Our second step was to evaluate whether intratumor heterogeneity could provide prognostic information in pretreatment neuroblastoma. A recent study reported that high intratumor metabolic heterogeneity on ¹⁸F-FDG PET/CT was a strong prognostic factor in 38 children with newly diagnosed neuroblastoma (40), and it was the first report identifying metabolic heterogeneity as a prognostic biomarker of neuroblastoma. The authors used the area under the curve of the cumulative SUV-volume histograms (AUC-CSHs), which is a histogram-based first-order feature that describes the percentage of total tumor volume above the percent threshold of SUVmax, as an intratumor heterogeneity index. Lower AUC-CSH indicated higher heterogeneity of the tumor and poorer outcomes. Although the histogram analysis appears promising and simple, the major pitfalls of the histogram analysis are the lack of information on the spatial organization of tumors and that it is not straightforward which might lead to errors (34, 41). In another recently published study of 18 children with high-risk neuroblastoma, Fiz et al. demonstrated that intratumor heterogeneity on 18fluorine-dihydroxyphenylalanine (18F-DOPA) PET/CT was closely associated with metastatic burden and had certain prognostic value (42). In the current study, we further expanded that intratumor heterogeneity was a prognostic biomarker in neuroblastoma, with a much larger cohort and a higher order of texture analysis, which further improves quantitative histogram approaches by introducing the spatial dimension. Multivariate analysis identified GLRLM_RLNU and Histogram_Entropy as the independently significant predictors for EFS. GLRLM_RLNU gives the size of homogeneous runs for each gray level. A similar run length results in low values of GLRLM_RLNU. On the contrary, a high value is indicative of heterogeneity. Studies have reported that GLRLM_RLNU extracted from PET had the potential for predicting treatment response and prognosis (43, 44). On the other hand, Histogram_Entropy measures the randomness of voxel distribution and has been established as an important biomarker reflecting heterogeneity in various MRI and PET studies (43, 45). In accordance with previous studies (40, 42), we found that high rad-risk, defined as patients with both a high GLRLM_RLNU and a high Histogram_Entropy, indicating a high intratumor heterogeneity, was the most significant independent factor for EFS after adjusting for clinicopathological factors.

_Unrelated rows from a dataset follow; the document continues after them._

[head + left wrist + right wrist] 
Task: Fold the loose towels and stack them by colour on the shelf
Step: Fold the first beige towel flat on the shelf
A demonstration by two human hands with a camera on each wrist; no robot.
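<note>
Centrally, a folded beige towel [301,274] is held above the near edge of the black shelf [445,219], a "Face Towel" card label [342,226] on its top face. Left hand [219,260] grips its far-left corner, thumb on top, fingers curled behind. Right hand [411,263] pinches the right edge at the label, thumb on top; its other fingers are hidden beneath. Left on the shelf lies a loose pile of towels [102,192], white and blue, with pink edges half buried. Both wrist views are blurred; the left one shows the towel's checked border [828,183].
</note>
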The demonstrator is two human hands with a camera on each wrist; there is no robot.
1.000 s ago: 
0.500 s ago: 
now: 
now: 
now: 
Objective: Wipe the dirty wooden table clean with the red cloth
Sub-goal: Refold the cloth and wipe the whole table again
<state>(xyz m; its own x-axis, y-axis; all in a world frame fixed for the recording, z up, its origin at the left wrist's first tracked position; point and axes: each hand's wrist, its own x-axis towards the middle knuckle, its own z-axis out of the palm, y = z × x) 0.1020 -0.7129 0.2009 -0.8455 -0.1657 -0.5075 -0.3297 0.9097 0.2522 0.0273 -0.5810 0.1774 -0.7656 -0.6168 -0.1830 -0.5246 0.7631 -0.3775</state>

To further evaluate the ability of rad-risk in the refinement of risk stratification, we incorporated rad-risk into the existing risk stratification schema and compared it to volumetric indices. The results showed that the majority of patients with clinical non-high risk had a low rad-risk, indicating a relatively homogeneous tumor. Among high-risk neuroblastoma, rad-risk effectively distinguished patients with distinct outcomes both in the training and test sets. In addition, despite that intratumor heterogeneity highly correlated with MTV and TLG, rad-risk outperformed the volumetric indices and showed the highest ability to predict the outcome. These findings indicate that PET-based intratumor heterogeneity might have independent prognostic information, which may help substratify neuroblastoma patients for more refined risk-adapted treatment approaches in the future.

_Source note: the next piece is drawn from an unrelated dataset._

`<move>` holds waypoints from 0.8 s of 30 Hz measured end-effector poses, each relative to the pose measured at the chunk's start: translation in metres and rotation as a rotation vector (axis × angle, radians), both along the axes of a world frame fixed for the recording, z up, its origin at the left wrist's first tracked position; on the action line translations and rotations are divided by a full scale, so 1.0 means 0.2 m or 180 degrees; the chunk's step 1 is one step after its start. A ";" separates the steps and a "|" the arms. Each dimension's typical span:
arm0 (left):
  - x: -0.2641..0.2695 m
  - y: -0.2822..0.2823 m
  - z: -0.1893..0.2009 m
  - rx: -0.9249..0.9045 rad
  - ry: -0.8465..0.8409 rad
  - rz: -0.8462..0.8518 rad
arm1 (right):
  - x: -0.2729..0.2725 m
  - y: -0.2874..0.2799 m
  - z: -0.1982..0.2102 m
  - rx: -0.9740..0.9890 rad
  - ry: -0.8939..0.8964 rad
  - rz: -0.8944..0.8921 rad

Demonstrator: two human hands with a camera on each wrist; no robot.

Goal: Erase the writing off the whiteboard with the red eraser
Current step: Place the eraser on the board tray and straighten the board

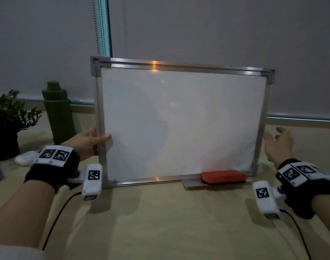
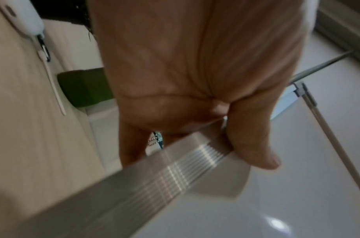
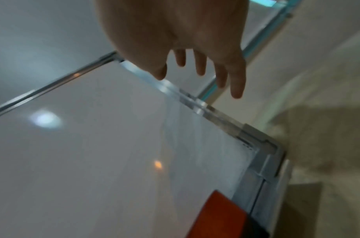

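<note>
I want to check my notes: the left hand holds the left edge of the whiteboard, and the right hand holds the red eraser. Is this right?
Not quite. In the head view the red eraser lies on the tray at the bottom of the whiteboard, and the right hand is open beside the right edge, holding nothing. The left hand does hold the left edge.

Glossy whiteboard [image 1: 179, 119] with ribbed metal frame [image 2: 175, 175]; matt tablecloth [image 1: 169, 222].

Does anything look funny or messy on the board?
Not really. The whiteboard stands upright, gripped at its left edge by the left hand, and looks almost clean: just one tiny dark mark near the middle. The red eraser sits neatly on the bottom ledge. The right hand hovers open beside it.
</note>
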State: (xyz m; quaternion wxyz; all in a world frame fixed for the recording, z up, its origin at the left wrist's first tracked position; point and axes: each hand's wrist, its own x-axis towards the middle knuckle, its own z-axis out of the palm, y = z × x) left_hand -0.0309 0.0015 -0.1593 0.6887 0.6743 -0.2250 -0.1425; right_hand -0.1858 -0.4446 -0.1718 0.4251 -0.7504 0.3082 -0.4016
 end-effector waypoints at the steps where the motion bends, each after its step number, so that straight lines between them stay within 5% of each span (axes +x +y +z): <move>1: 0.01 0.01 -0.01 0.0206 0.0030 0.0077 | 0.01 -0.02 -0.02 0.0252 0.0080 0.0190; 12: 0.00 0.06 0.14 0.2269 -0.0223 0.0074 | 0.01 -0.12 -0.11 0.0967 0.0389 0.0814; 24: 0.44 -0.35 0.09 0.1957 -0.0961 0.0946 | 0.26 -0.35 -0.11 0.1084 0.0224 0.0493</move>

The limitations of this study are as follows: first, this is a retrospective study with a relatively small sample size in a single center. Second, ¹²³I-mIBG scans were not performed in our cohort, since ¹²³I-MIBG is not yet available in our country. The disadvantages of the ¹²³I-mIBG scan, including limited spatial resolution and lower sensitivity in soft tissue lesions or small lesions, limit its value in radiomic analysis in neuroblastoma. Future efforts in PET-based texture features using novel radiopharmaceuticals such as ¹⁸F-fluorometaguanidine and ¹²⁴I-mIBG might yield important predictive or prognostic information. Third, this study evaluated the features of primary tumor and captured less information outside the primary site, such as metastatic lesions or metastatic burden, which could be of important prognostic value. An additional limitation is that no separate cohort was used for validation regarding the prediction of MYCN amplification due to the limited number of patients with amplified MYCN. A large cohort with external validation should be warranted in the future.

Conclusions

In summary, PET-based intratumor heterogeneity could serve as a powerful and non-invasive approach to predict MYCN amplification and survival outcome in newly diagnosed neuroblastoma, providing a potential approach to refine the risk stratification in children with high-risk diseases. Further validation with a larger cohort is required.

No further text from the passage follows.